Predictably, business rates reform has topped both candidates’ lists. Jeremy Hunt plans to significantly expand the number of businesses which pay no business rates. Qualifiers for the Retail Discount Rate – occupiers of properties with rateable values below £51,000 – will see their discount increase from a third of their bill to 100 per cent. Boris Johnson has also promised new exemptions, but specifically for free-to-use cash machines.
Cutting business rates bills is always an appealing offer to business, providing a quick financial boost for those struggling to continue trading. But when it comes to helping the high street this proposal is not as attractive as it sounds.

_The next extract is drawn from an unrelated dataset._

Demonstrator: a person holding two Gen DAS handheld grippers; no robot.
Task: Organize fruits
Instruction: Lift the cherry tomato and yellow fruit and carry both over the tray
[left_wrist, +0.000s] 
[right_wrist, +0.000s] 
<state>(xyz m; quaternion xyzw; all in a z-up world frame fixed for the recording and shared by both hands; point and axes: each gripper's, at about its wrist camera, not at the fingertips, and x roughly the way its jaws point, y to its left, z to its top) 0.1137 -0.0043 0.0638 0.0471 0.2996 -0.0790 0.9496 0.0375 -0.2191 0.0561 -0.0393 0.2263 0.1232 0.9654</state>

Neither Hunt’s nor Johnson’s plans are well-designed to effectively and sustainably tackle decline. Short-term relief for businesses would be lost in the long-run as rents adjust. But the more fundamental flaw is that these plans ignore the reasons why businesses are struggling to pay their bills.
As we’ve set out before, the combination of a lack of jobs located in city centres and limited spending power of customers in low-paid work makes it hard to sustain the shops, restaurants and services which line high streets. Policy must tackle these underlying issues if it is to reverse decline.
In light of this, the suggestion that free cash machines are the answer is no more than a gimmick. Few customers will be enticed back to high streets simply by the lure of free ATMs. Their decline is proof of falling demand for their services, and this is not something the government should try to fight.
A second, more promising, proposal is to make it easier to change the way the high street is used. Johnson has announced that if he becomes Prime Minister he will consider a new, broad ‘A’ use class which does not distinguish between specific uses. The Government has already committed to exploring a similar, but less substantial, reform in its response to the Planning Reform Consultation in May.
Converting a shoe shop into a restaurant would be faster and cheaper as it would no longer require the usual planning system approvals. This flexibility would benefit high streets. Retail is becoming an ever-smaller presence and the UK’s most thriving city centres are focusing more on food, drink and leisure. Flexible planning alone will not cure the high street – a conversion will only be successful if there is money to spend in the new restaurant. But adapting commercial space to keep up with evolving customer needs is a vital part of the solution.
Finally, Johnson has said he will increase the £675 million Future High Streets Fund that Government is allocating to town and city centres fighting decline. A bigger pot of money would facilitate larger investments or allow the Fund to reach more places, and so is a positive step. But its success will of course depend on how it is spent. If investment focuses on jobs rather than shops then it has potential.
This announcement to extend the Fund must not be used to distract from cities’ urgent need for greater and more sustainable funding. Rather than one-off funds for specific purposes, it would be better to ensure local government has sufficient resources which it can choose to invest in high streets.
This debate shows that the next Prime Minster will prioritise the health of city centres, whoever wins the leadership contest. But while the intention is positive, the quality of the proposed solutions is mixed. Tackling the underlying economic weaknesses of many cities is the only way to permanently improve the fortunes of the high street.